Wow, I can’t believe it’s been nearly a year since my last post. I began this blog last September during some rare down time as I was starting to reevaluate the priorities in my life. I got off to what I thought was a good start but saw very quickly the posts began to devolve into what I felt was a whiny soapbox for a life which, considering my circumstances, was not all that bad. That nagging sensation caused me to back away from posting. I have been here all along, reading what others have written, empathizing with their stories, and commenting on occasion. I think the new year is a perfect time to start things back up and I am proud to participate in this year’s Blog for Mental Health effort.

For those of you who are new to my blog, I am type 1 bipolar with rapid cycling and mixed states. That being said, I am lucky to have been able to parlay this challenge in recent years into an uncharacteristically high-functioning existence, I don’t know whether it is pure stubbornness or ego, or residual manic delusion, but i know I am one of the lucky ones (as much as I may tend to forget at times). There were some years prior where I wasn’t so lucky, or responsible, or aware of the consequences of my actions and I continue to feel those effects, but I can only now look forward, change what I can, hope for the best, and help others when I am able.

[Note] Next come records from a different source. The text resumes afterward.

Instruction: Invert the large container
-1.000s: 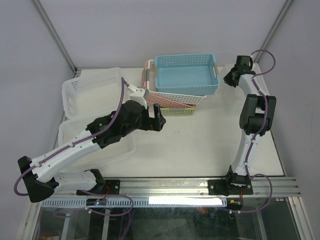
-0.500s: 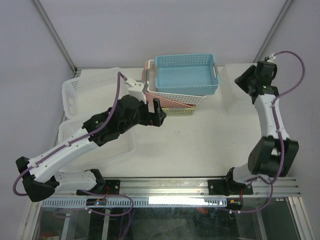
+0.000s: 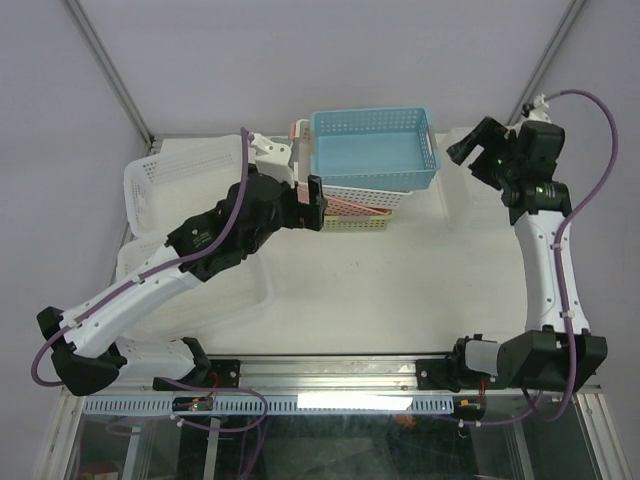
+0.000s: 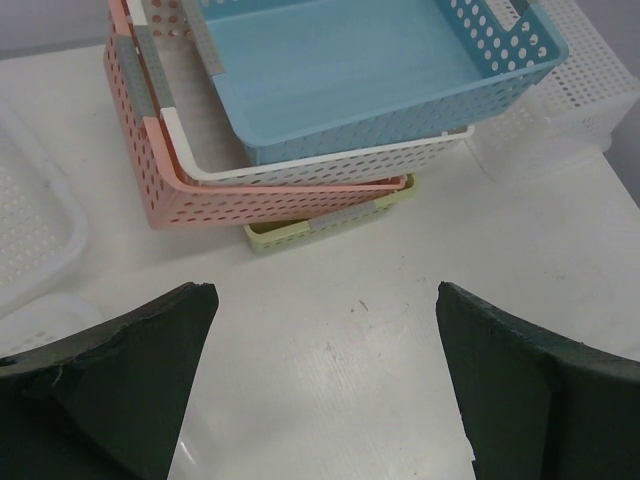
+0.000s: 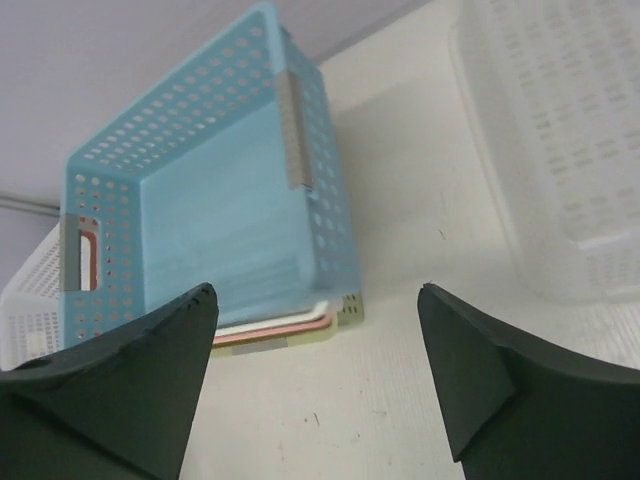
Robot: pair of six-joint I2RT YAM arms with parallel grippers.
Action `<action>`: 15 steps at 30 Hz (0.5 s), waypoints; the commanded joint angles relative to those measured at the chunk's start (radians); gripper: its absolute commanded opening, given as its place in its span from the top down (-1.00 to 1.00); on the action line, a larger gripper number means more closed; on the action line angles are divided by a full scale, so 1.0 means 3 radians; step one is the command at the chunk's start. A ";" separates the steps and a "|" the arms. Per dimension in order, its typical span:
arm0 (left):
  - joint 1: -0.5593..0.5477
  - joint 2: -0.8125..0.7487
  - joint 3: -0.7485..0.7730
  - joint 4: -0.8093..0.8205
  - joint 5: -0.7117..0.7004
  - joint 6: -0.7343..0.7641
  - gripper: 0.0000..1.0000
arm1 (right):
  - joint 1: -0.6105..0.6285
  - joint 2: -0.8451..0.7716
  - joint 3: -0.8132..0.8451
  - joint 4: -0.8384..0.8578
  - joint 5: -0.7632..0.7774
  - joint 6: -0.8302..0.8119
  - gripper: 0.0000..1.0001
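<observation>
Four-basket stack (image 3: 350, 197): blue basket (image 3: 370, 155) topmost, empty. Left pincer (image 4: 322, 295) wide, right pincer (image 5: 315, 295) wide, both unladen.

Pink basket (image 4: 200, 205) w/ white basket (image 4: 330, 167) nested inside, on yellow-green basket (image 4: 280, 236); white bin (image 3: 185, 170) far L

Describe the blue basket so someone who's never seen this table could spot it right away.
Look to the far middle of the white table, where perforated baskets are stacked. The blue basket is the top one, open side up, resting on a white basket, a pink basket and a yellow-green basket. Nothing else here is blue.
</observation>
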 commanded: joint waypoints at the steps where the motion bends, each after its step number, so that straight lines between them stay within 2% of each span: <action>1: 0.0061 -0.0154 0.0049 0.0129 -0.0026 0.0010 -0.98 | 0.0326 0.0480 0.0737 -0.0102 0.0011 -0.0432 -0.72; 4: 0.0066 -0.0244 -0.0056 0.0105 0.0030 -0.0121 -0.98 | 0.0537 0.1047 0.1284 -0.0360 0.0261 -0.0590 -0.72; 7: 0.0074 -0.0379 -0.0174 0.0087 0.0076 -0.0201 -0.98 | 0.0695 0.1522 0.1652 -0.0585 0.0551 -0.0693 -0.64; 11: 0.0092 -0.0527 -0.0298 0.0021 0.0100 -0.0266 -0.98 | 0.0821 0.1843 0.1907 -0.0787 0.0845 -0.0774 -0.45; 15: 0.0095 -0.0528 -0.0319 -0.0041 0.0162 -0.0284 -0.98 | 0.0836 0.1885 0.1845 -0.0718 0.0974 -0.0774 -0.25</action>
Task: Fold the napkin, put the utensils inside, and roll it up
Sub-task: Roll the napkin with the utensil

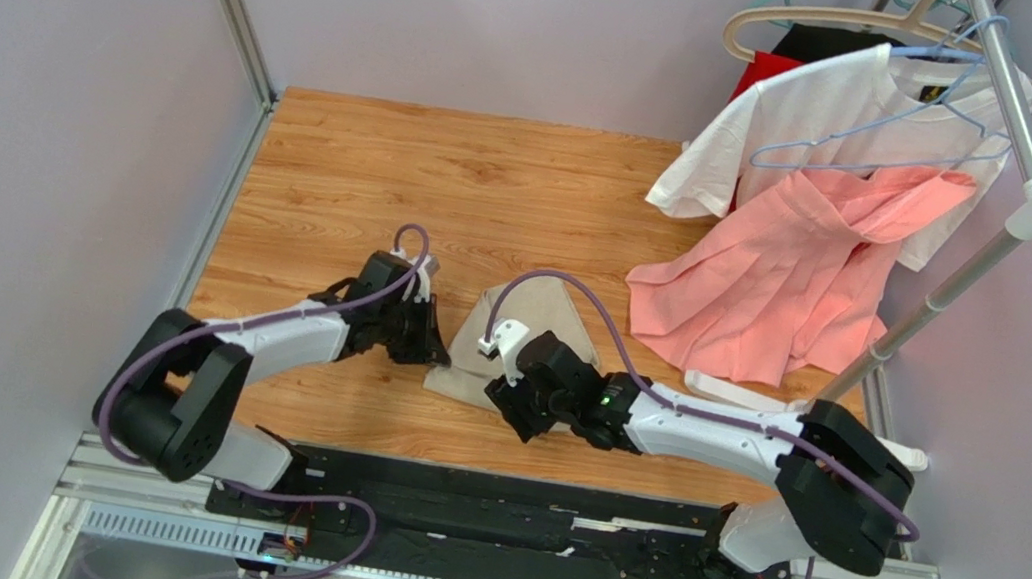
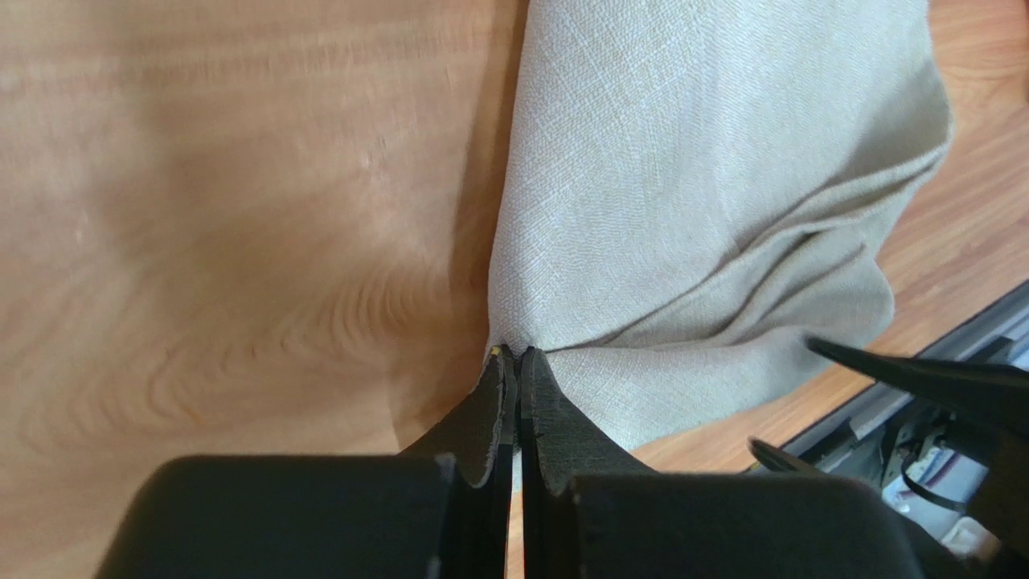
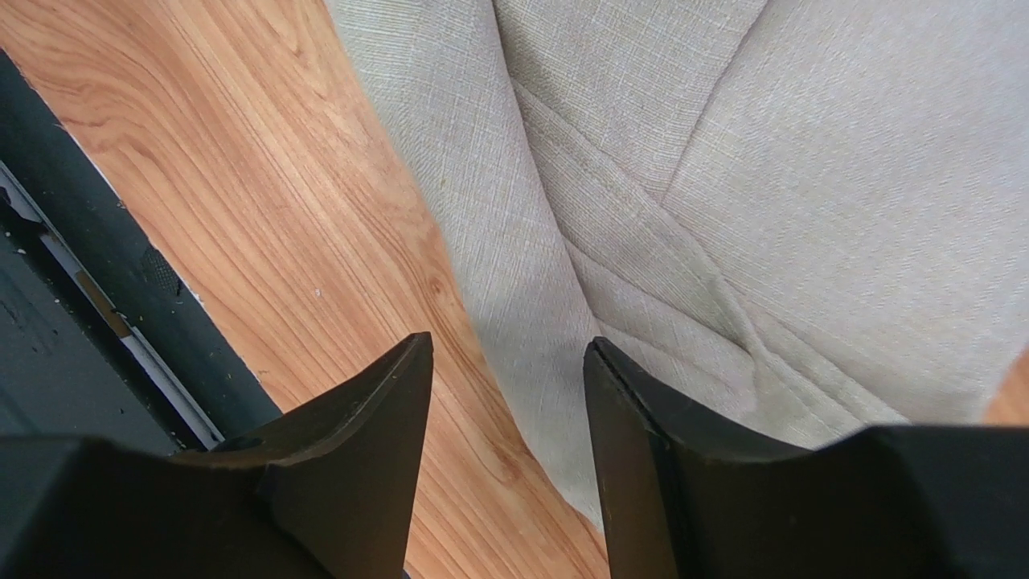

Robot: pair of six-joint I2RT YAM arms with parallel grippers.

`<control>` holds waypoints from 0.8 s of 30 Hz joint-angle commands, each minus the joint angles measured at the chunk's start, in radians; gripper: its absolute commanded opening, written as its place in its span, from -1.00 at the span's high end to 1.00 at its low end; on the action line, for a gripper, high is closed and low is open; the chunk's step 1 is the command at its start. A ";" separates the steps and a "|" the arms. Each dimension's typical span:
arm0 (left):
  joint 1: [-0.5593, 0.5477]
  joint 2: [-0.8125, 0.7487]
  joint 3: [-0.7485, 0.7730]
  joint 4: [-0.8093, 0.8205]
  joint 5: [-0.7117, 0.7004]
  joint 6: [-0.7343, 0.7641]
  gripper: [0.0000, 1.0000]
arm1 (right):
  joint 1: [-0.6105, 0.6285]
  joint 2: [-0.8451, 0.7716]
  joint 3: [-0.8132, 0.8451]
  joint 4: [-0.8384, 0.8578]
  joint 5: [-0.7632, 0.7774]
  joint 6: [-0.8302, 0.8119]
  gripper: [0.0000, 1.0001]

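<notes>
The beige napkin point(image 1: 470, 348) lies crumpled and partly folded on the wooden table point(image 1: 490, 195), between my two grippers. My left gripper point(image 1: 433, 352) is shut on the napkin's left edge; in the left wrist view the jaws point(image 2: 519, 354) pinch the cloth point(image 2: 701, 181) at table level. My right gripper point(image 1: 501, 395) is open at the napkin's near edge. In the right wrist view its fingers point(image 3: 507, 350) straddle the cloth's border, one over bare wood and one over the napkin point(image 3: 749, 181). No utensils are in view.
A clothes rack pole point(image 1: 968, 270) stands at the right, with a white T-shirt point(image 1: 805, 111) and a salmon-pink garment point(image 1: 781, 282) hanging onto the table's far right. A black rail point(image 1: 492, 506) runs along the near edge. Grey walls close in left and back.
</notes>
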 commanded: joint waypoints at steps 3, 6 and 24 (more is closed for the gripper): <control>0.025 0.146 0.146 -0.173 0.049 0.144 1.00 | 0.054 -0.066 0.010 0.004 0.087 -0.089 -0.09; 0.026 0.178 0.163 -0.177 0.063 0.147 1.00 | 0.096 -0.015 0.025 0.044 0.126 -0.127 -0.10; 0.028 0.230 0.206 -0.214 0.089 0.170 1.00 | 0.197 0.134 0.107 0.141 0.308 -0.275 -0.06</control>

It is my hope that the more of us who gather together to support one another and educate those around us, the faster we can begin to eliminate the stigma that still surrounds us. We are taught to hide in shame from our illnesses in fear of loss in relationships, friendships, and professional credibility. People fear what they do not know, so let’s educate the fear away, raise our voices, and support each other in the cause.

I pledge to become a more active participant in my own transformation as well as the transformation of public perception. I am not quite yet ready to “go public” with my real identity (as I see some of you…much braver than i…have started to do) but from this small, anonymous platform, I will toss my tiny pebble into the lake and see if I can make a ripple or two along the way.